- [What is needed] Return the listing in full. Keep each line exactly as it is.

- [Dataset entries]
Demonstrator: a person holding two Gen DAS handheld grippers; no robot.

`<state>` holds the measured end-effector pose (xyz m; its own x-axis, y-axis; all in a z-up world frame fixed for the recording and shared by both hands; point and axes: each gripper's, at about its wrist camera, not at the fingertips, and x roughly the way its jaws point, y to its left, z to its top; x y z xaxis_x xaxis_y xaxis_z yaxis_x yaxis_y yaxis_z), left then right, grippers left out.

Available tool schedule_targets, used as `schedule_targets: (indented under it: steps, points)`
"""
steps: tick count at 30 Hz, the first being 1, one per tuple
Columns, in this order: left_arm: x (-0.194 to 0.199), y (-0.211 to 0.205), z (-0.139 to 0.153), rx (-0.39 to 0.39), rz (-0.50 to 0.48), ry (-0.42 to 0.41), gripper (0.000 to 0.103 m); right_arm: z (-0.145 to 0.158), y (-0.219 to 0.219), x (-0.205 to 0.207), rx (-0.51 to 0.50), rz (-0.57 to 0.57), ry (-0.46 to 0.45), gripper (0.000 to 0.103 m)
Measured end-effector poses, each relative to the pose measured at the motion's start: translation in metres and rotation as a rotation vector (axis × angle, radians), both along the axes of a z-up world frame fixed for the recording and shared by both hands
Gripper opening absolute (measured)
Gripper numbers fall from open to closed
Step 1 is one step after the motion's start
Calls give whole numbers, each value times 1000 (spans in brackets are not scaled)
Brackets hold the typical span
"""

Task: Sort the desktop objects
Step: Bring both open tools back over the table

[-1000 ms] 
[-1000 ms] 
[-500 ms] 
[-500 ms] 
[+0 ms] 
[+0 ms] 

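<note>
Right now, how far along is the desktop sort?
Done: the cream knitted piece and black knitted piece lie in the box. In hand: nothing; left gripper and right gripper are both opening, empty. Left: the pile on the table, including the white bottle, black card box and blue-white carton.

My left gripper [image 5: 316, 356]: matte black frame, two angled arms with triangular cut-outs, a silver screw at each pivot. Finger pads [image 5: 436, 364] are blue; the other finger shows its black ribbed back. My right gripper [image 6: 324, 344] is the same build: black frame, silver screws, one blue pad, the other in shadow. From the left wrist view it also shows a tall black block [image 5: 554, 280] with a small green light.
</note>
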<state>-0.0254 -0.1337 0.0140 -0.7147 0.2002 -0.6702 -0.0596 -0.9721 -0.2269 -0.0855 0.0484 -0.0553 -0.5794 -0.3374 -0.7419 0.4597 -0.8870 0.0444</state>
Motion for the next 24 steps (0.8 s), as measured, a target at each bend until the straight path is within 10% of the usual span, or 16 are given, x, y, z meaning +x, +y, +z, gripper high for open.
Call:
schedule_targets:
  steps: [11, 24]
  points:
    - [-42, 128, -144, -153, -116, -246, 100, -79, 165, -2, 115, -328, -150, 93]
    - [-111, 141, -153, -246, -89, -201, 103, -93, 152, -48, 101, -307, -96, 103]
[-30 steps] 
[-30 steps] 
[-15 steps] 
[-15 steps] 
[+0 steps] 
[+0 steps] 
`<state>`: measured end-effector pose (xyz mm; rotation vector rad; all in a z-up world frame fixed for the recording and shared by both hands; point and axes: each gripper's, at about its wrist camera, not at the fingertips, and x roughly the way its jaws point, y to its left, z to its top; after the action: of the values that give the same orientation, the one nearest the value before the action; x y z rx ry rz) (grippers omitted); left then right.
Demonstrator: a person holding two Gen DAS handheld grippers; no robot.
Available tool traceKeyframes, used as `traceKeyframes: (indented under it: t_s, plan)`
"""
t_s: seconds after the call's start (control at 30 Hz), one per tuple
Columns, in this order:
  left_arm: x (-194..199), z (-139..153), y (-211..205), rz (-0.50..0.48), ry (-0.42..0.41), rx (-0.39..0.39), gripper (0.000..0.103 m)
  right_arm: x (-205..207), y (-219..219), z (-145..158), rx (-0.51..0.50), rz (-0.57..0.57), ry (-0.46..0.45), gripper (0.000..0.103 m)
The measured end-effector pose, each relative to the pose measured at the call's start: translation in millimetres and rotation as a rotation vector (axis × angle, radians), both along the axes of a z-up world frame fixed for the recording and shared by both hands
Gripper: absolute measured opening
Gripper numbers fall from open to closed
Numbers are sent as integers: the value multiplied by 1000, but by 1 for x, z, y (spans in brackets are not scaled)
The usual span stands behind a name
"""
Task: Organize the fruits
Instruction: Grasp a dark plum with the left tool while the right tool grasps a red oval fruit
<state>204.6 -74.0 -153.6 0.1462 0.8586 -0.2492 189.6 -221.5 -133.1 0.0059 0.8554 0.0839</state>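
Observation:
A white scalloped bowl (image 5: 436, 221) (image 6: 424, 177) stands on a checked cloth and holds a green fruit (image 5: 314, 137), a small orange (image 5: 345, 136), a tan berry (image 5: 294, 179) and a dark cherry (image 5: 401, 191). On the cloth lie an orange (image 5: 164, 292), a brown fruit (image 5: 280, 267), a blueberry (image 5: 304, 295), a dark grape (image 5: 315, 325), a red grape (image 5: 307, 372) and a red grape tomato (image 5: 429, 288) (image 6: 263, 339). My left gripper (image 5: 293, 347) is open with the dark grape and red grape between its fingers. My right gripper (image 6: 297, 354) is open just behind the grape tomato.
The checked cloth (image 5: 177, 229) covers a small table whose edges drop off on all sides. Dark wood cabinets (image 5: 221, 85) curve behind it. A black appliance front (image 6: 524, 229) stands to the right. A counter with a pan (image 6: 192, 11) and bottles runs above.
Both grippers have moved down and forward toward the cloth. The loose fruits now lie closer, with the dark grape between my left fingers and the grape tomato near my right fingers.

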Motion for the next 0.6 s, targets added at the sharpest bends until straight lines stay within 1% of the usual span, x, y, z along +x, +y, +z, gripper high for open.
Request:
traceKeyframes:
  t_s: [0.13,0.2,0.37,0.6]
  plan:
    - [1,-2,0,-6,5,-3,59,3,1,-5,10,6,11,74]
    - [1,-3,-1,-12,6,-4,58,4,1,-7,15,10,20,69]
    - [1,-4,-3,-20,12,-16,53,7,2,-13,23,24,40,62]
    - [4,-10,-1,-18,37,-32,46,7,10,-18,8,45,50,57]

- [Solution to this task]
Demonstrator: a person holding two Gen DAS handheld grippers; no robot.

`<state>` holds the measured end-effector pose (xyz m; its own x-axis, y-axis; all in a z-up world frame fixed for the recording and shared by both hands; point and axes: each gripper's, at about its wrist camera, not at the fingertips, and x roughly the way its jaws point, y to its left, z to its top; x y z xaxis_x xaxis_y xaxis_z yaxis_x yaxis_y yaxis_z), left then right, grippers left out.

Available tool schedule_targets, used as `schedule_targets: (indented under it: steps, points)`
"""
steps: tick count at 30 Hz, the first being 1, one per tuple
Columns, in this order: left_arm: x (-0.194 to 0.199), y (-0.211 to 0.205), z (-0.139 to 0.153), rx (-0.39 to 0.39), rz (-0.50 to 0.48), ry (-0.42 to 0.41), gripper (0.000 to 0.103 m); right_arm: z (-0.145 to 0.158), y (-0.219 to 0.219), x (-0.205 to 0.207), rx (-0.51 to 0.50), rz (-0.57 to 0.57), ry (-0.46 to 0.45), gripper (0.000 to 0.103 m)
Measured end-effector poses, each relative to the pose measured at the motion's start: translation in metres and rotation as a rotation vector (axis × angle, radians), both along the axes of a z-up world frame fixed for the recording and shared by both hands
Gripper opening absolute (measured)
Gripper numbers fall from open to closed
Step 1 is one step after the motion's start
Calls give whole numbers, each value times 1000 (spans in brackets are not scaled)
Brackets hold the typical span
"""

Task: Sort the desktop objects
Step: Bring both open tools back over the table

[-1000 ms] 
[-1000 ms] 
[-500 ms] 
[-500 ms] 
[+0 ms] 
[+0 ms] 

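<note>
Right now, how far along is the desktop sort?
Done: the cream knitted piece and black knitted piece lie in the box. In hand: nothing; left gripper and right gripper are both opening, empty. Left: the pile on the table, including the white bottle, black card box and blue-white carton.

My left gripper [image 5: 316, 356]: matte black frame, two angled arms with triangular cut-outs, a silver screw at each pivot. Finger pads [image 5: 436, 364] are blue; the other finger shows its black ribbed back. My right gripper [image 6: 324, 344] is the same build: black frame, silver screws, one blue pad, the other in shadow. From the left wrist view it also shows a tall black block [image 5: 554, 280] with a small green light.
</note>
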<state>-0.0254 -0.1337 0.0140 -0.7147 0.2002 -0.6702 -0.0596 -0.9721 -0.2269 -0.0855 0.0484 -0.0553 -0.5794 -0.3374 -0.7419 0.4597 -0.8870 0.0444</state>
Motion for the next 24 steps (0.8 s), as measured, a target at each bend until the straight path is within 10% of the usual span, or 16 are given, x, y, z meaning +x, +y, +z, gripper high for open.
Call:
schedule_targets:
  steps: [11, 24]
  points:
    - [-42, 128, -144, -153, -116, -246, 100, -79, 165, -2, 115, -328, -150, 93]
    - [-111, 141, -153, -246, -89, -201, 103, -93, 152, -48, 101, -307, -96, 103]
[-30 steps] 
[-30 steps] 
[-15 steps] 
[-15 steps] 
[+0 steps] 
[+0 steps] 
`<state>`: measured end-effector pose (xyz mm; rotation vector rad; all in a z-up world frame fixed for the recording and shared by both hands; point and axes: each gripper's, at about its wrist camera, not at the fingertips, and x roughly the way its jaws point, y to its left, z to its top; after the action: of the values that give the same orientation, the one nearest the value before the action; x y z rx ry rz) (grippers omitted); left then right.
Demonstrator: a person holding two Gen DAS handheld grippers; no robot.
Available tool traceKeyframes, used as `traceKeyframes: (indented under it: t_s, plan)`
"""
t_s: seconds after the call's start (control at 30 Hz), one per tuple
Columns, in this order:
  left_arm: x (-194..199), z (-139..153), y (-211..205), rz (-0.50..0.48), ry (-0.42..0.41), rx (-0.39..0.39), gripper (0.000..0.103 m)
  right_arm: x (-205..207), y (-219..219), z (-145..158), rx (-0.51..0.50), rz (-0.57..0.57), ry (-0.46..0.45), gripper (0.000..0.103 m)
The measured end-effector pose, each relative to the pose measured at the call's start: translation in millimetres and rotation as a rotation vector (axis × angle, radians), both along the axes of a z-up world frame fixed for the recording and shared by both hands
Gripper: absolute measured opening
Gripper numbers fall from open to closed
Numbers are sent as integers: the value multiplied by 1000, but by 1 for x, z, y (spans in brackets are not scaled)
The usual span stands behind a name
"""
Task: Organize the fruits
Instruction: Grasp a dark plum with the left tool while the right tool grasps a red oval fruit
<state>204.6 -74.0 -153.6 0.1462 0.8586 -0.2492 189.6 -221.5 -133.1 0.0059 0.8554 0.0839</state>
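Observation:
A white scalloped bowl (image 5: 436, 221) (image 6: 424, 177) stands on a checked cloth and holds a green fruit (image 5: 314, 137), a small orange (image 5: 345, 136), a tan berry (image 5: 294, 179) and a dark cherry (image 5: 401, 191). On the cloth lie an orange (image 5: 164, 292), a brown fruit (image 5: 280, 267), a blueberry (image 5: 304, 295), a dark grape (image 5: 315, 325), a red grape (image 5: 307, 372) and a red grape tomato (image 5: 429, 288) (image 6: 263, 339). My left gripper (image 5: 293, 347) is open with the dark grape and red grape between its fingers. My right gripper (image 6: 297, 354) is open just behind the grape tomato.
The checked cloth (image 5: 177, 229) covers a small table whose edges drop off on all sides. Dark wood cabinets (image 5: 221, 85) curve behind it. A black appliance front (image 6: 524, 229) stands to the right. A counter with a pan (image 6: 192, 11) and bottles runs above.
Both grippers have moved down and forward toward the cloth. The loose fruits now lie closer, with the dark grape between my left fingers and the grape tomato near my right fingers.
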
Motion for the next 0.6 s, targets added at the sharpest bends until straight lines stay within 1% of the usual span, x, y, z along +x, +y, +z, gripper high for open.
Request:
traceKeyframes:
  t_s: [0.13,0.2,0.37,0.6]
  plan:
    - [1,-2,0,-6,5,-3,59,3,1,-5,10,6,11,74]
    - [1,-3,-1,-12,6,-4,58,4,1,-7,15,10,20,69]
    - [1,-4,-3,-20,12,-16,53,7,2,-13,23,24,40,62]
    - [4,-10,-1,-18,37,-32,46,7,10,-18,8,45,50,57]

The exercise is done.